** What you are asked to do **
From the line that contains "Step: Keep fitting" to the last line of the data, every line is to be transcribed exactly; no other line is to be included.

** Provided entries **
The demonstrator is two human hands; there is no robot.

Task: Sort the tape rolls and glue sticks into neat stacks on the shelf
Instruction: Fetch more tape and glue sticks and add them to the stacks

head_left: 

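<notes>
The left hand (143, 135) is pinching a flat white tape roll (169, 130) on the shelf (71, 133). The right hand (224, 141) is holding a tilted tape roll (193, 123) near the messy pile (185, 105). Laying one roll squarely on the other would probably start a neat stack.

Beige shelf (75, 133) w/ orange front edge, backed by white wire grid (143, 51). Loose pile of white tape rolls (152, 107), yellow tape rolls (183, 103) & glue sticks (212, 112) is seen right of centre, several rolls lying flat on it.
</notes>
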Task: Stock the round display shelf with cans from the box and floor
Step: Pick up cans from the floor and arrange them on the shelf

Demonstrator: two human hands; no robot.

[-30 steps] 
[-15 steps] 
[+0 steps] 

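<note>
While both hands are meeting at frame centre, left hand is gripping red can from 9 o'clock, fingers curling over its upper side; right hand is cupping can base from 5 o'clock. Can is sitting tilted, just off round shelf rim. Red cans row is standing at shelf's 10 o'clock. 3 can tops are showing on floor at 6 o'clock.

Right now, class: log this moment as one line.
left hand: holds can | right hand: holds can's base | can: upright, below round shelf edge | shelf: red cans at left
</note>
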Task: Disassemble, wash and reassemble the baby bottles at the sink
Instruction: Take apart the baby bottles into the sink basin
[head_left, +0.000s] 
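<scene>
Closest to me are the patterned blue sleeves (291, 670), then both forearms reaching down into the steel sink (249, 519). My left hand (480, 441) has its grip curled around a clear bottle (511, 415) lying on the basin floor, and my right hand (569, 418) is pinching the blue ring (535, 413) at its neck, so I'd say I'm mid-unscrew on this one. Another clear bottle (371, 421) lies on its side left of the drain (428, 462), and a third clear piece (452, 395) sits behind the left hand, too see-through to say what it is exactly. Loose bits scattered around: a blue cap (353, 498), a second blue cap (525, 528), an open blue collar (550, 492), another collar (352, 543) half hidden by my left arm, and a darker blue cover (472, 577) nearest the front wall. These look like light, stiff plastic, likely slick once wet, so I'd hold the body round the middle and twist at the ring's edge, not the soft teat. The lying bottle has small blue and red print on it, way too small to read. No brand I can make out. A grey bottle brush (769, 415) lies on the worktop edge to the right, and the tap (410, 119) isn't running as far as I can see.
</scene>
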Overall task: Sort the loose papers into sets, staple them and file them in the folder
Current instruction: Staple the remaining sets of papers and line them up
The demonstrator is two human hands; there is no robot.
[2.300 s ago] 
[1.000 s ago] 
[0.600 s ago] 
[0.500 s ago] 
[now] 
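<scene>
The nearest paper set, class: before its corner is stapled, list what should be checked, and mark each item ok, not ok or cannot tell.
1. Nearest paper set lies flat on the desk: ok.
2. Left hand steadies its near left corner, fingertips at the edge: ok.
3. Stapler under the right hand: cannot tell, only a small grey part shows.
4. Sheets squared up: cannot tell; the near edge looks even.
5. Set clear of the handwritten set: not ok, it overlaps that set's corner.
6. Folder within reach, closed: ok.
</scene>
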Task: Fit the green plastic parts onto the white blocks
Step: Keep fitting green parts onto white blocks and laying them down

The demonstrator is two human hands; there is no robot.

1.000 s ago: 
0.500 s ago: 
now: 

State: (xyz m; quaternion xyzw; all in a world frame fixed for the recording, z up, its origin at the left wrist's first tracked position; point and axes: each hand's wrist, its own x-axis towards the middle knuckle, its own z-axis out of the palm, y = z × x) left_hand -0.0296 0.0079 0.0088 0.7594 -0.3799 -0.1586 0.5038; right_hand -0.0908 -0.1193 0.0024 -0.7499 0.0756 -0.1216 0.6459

** Expected output **
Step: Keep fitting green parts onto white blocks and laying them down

The demonstrator is two human hands; there is no robot.

1.000 s ago: 
0.500 s ago: 
now: 

State: (xyz m; quaternion xyzw; all in a world frame fixed for the recording, z up, its origin at the left wrist's first tracked position; point and axes: each hand's wrist, its own x-axis towards the middle knuckle, its own z-axis out of the palm, y = z × x) left_hand -0.0296 0.0079 0.0088 0.7594 -0.3799 -0.1586 0.5038; right_hand -0.0908 -0.1193 0.0024 -0.7499 0.0756 -0.1216 0.6459

This answer leaves nothing further to address.